Task statement: Type out every line of the data again, exactly.

Input data:
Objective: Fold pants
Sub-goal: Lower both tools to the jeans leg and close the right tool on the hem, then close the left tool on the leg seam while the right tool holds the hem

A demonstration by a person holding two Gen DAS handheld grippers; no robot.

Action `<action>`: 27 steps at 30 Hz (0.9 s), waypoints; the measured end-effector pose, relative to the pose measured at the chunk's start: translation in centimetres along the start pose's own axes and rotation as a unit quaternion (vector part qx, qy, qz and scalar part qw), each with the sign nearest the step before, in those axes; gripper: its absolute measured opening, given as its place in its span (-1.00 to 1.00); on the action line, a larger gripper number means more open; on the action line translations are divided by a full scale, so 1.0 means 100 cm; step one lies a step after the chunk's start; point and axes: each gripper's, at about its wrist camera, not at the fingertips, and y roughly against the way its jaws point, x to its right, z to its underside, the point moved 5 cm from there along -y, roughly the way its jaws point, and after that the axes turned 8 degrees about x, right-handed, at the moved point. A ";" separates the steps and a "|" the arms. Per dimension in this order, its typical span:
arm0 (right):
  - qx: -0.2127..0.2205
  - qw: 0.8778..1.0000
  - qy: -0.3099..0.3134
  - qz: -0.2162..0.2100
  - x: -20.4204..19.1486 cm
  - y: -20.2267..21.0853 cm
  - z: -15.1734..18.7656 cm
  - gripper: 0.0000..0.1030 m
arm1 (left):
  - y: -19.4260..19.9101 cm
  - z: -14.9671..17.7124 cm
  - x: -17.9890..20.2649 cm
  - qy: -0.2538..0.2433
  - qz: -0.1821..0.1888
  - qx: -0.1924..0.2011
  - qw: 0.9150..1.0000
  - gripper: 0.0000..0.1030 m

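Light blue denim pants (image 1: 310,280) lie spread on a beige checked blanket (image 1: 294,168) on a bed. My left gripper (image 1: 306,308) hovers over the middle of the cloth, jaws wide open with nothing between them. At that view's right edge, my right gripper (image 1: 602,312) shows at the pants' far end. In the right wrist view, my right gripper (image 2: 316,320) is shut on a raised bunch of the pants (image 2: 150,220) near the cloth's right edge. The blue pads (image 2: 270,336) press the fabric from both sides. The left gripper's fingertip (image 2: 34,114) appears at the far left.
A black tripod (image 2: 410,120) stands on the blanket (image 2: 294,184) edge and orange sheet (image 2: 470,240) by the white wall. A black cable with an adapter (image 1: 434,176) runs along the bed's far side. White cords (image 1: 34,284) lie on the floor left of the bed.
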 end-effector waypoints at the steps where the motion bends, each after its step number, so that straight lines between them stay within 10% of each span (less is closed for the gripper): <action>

Output:
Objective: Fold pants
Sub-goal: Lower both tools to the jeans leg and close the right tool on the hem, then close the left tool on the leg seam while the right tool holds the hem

A demonstration by a person holding two Gen DAS handheld grippers; no robot.

Action `<action>`: 27 steps at 30 Hz (0.9 s), waypoints; the measured end-effector pose, relative to the pose measured at the chunk's start: translation in centimetres along the start pose's own axes and rotation as a unit quaternion (vector part qx, qy, qz and scalar part qw), each with the sign nearest the step before, in those axes; gripper: its absolute measured opening, given as its place in its span (-1.00 to 1.00); on the action line, a larger gripper number means more open; on the action line translations are divided by a full scale, so 1.0 means 100 cm; step one lies a step after the chunk's start; point and axes: each gripper's, at about its wrist camera, not at the fingertips, and y roughly against the way its jaws point, x to its right, z to its underside, the point moved 5 cm from there along -y, roughly the way its jaws point, and after that the axes turned 8 degrees about x, right-handed, at the moved point. A ";" separates the steps and a "|" the arms. Per dimension in this order, its typical span:
arm0 (right):
  - qx: -0.2127..0.2205
  - qw: 0.8778..1.0000
  - qy: -0.3099..0.3134
  - qz: -0.2162..0.2100
  - x: -20.4204..19.1486 cm
  - y: -20.2267..21.0853 cm
  - z: -15.1734..18.7656 cm
  - gripper: 0.0000..0.1030 m
arm1 (left):
  - y: -19.4260..19.9101 cm
  - z: -14.9671..17.7124 cm
  - x: -17.9890..20.2649 cm
  - qy: -0.2538..0.2433
  - qz: -0.1821..0.1888
  - qx: -0.1924..0.2011
  - qw: 0.9150..1.0000
  - gripper: 0.0000..0.1030 m

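Light blue denim pants (image 1: 310,280) lie spread on a beige checked blanket (image 1: 294,168) on a bed. My left gripper (image 1: 306,308) hovers over the middle of the cloth, jaws wide open with nothing between them. At that view's right edge, my right gripper (image 1: 602,312) shows at the pants' far end. In the right wrist view, my right gripper (image 2: 316,320) is shut on a raised bunch of the pants (image 2: 150,220) near the cloth's right edge. The blue pads (image 2: 270,336) press the fabric from both sides. The left gripper's fingertip (image 2: 34,114) appears at the far left.
A black tripod (image 2: 410,120) stands on the blanket (image 2: 294,184) edge and orange sheet (image 2: 470,240) by the white wall. A black cable with an adapter (image 1: 434,176) runs along the bed's far side. White cords (image 1: 34,284) lie on the floor left of the bed.
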 end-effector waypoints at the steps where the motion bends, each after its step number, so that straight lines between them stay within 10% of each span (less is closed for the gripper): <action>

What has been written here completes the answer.